Belum puas juga mengartikan sendiri, saya bertanya juga pada mbah google. Akhirnya dapat juga jawabannya di tante wiki. Berikut ini ulasannya :

Belahan jiwa adalah sebuah istilah yang terkadang digunakan untuk menandakan seseorang yang memiliki perasaan mendalam dan daya tarik antar pribadi yang natural (tidak dibuat- buat). Konsep yang berkaitan ialah adanya dua jiwa kembar yang akan menjadi belahan jiwa terakhir bagi pasangannya, satu- satunya salah satunya hanya separuh dari sebuah jiwa yang asli, dengan begitu masing- masing jiwa yang masih separuh itu harus bergerak untuk mencari yang lain dan bersatu. Bagaimanapun, tidak semua orang menggunakan teori dan percaya pada konotasi mistiknya. Sebenarnya teori diatas berdasarkan buah pikiran Aristophanes ,plato symposium, bahwa manusia sesungguhnya tergabung dari empat lengan, empat kaki, dan sebuah kepala yang terdiri dari dua wajah, tetapi Zeus (dewa yunani) takut akan kekuatan mereka dan memecahnya menjadi separuh bagian saja, sebagai hukumannya mereka harus menghabiskan hidup mereka untuk mencari separuh bagiannya lagi untuk menjadi sempurna..

Kalau dibaca-baca di atas sepertinya jadi lebih berpihak dengan pendapat bahwa belahan jiwa sudah ditentukan dari Tuhan ya, terlepas dari teori dewa- dewa Yunani lho…Terus gimana dong kalau kita sudah memiliki belahan jiwa, atau gimana kalau kita tidak dapat menemukan belahan jiwa kita? Atau bagaimana jika kita menikah bukan dengan belahan jiwa kita.Nah lho.. (lama-lama ngembang kemana-mana pertanyaan gua ya? heheheheeh…)

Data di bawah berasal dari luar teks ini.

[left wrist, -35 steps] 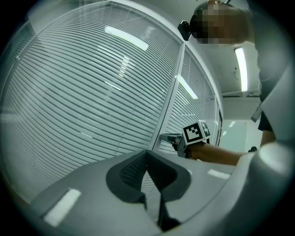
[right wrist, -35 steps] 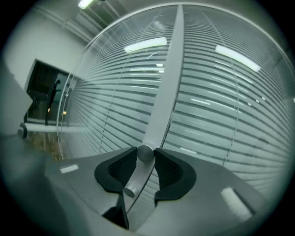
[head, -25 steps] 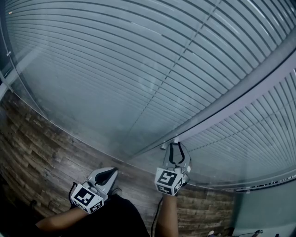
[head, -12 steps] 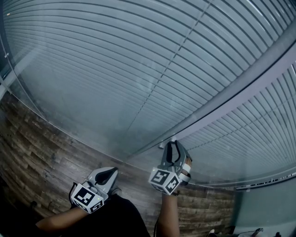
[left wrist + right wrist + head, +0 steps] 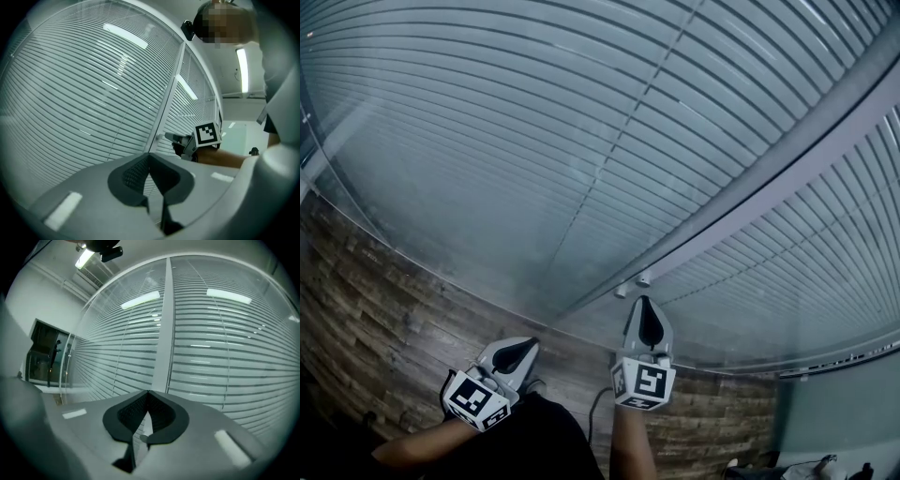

Kalau sudah seperti itu apakah lantas kita harus membentuk seseorang menjadi serupa dengan kita? mendekati dengan apa yang kita perkirakan sebagai belahan jiwa? Agar kita tidak perlu mencari dan tetap seolah menikah dengan belahan jiwa kita? Tetapi menurut saya yah.. maaap-maap aja nih ya kalo salah.. kalaupun belahan jiwa adalah setengah dari jiwa kita, setengah bagian itu pasti bukan sisi yang sama, dalam arti tidak menambahi apa yang telah dimiliki, tetapi saling melengkapi satu sama lain (bingung ga? sama aku juga lama-lama bingung ma tulisanku sendiri.. hahaaha….). Maksud saya gini, jangan terlalu bangga jika saat ini memiliki seseorang yang sifatnya sama, dan cocok dalam segala hal. Saya justru mempertanyakan hal itu, apakah kalian berdua harus sama-sama bertindak sebagai hati di sisi kiri? atau sama- sama di sisi kanan? Berusaha selalu sama biar dianggap soulmate? *lieur*

Dah, ini PR buat yang baca deh, pasangan jiwa yang akan menjadi isteri or suami kita memang sudah dari lahir diciptakan untuk kita atau sebenernya kita yang harus berupaya merakit sendiri soulmate kita?